### [Work request]
Can you reproduce the data beneath, keeping every line exact?

### [Data excerpt]
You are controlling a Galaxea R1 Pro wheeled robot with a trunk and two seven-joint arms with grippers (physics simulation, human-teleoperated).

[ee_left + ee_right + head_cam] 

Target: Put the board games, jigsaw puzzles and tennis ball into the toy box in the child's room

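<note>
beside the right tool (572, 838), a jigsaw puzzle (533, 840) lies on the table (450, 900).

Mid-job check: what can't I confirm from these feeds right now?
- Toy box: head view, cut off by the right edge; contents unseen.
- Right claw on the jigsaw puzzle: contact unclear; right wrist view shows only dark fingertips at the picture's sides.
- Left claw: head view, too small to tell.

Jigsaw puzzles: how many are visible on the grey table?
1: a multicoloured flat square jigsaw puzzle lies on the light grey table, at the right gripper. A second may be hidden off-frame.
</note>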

### [Expected answer]
You are controlling a Galaxea R1 Pro wheeled robot with a trunk and two seven-joint arms with grippers (physics simulation, human-teleoperated).

[ee_left + ee_right + head_cam] 

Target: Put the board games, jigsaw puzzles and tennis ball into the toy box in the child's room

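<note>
beside the right tool (572, 838), a jigsaw puzzle (533, 840) lies on the table (450, 900).

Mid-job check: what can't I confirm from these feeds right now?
- Toy box: head view, cut off by the right edge; contents unseen.
- Right claw on the jigsaw puzzle: contact unclear; right wrist view shows only dark fingertips at the picture's sides.
- Left claw: head view, too small to tell.

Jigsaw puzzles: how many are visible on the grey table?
1: a multicoloured flat square jigsaw puzzle lies on the light grey table, at the right gripper. A second may be hidden off-frame.
</note>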

This exercise requires no further work.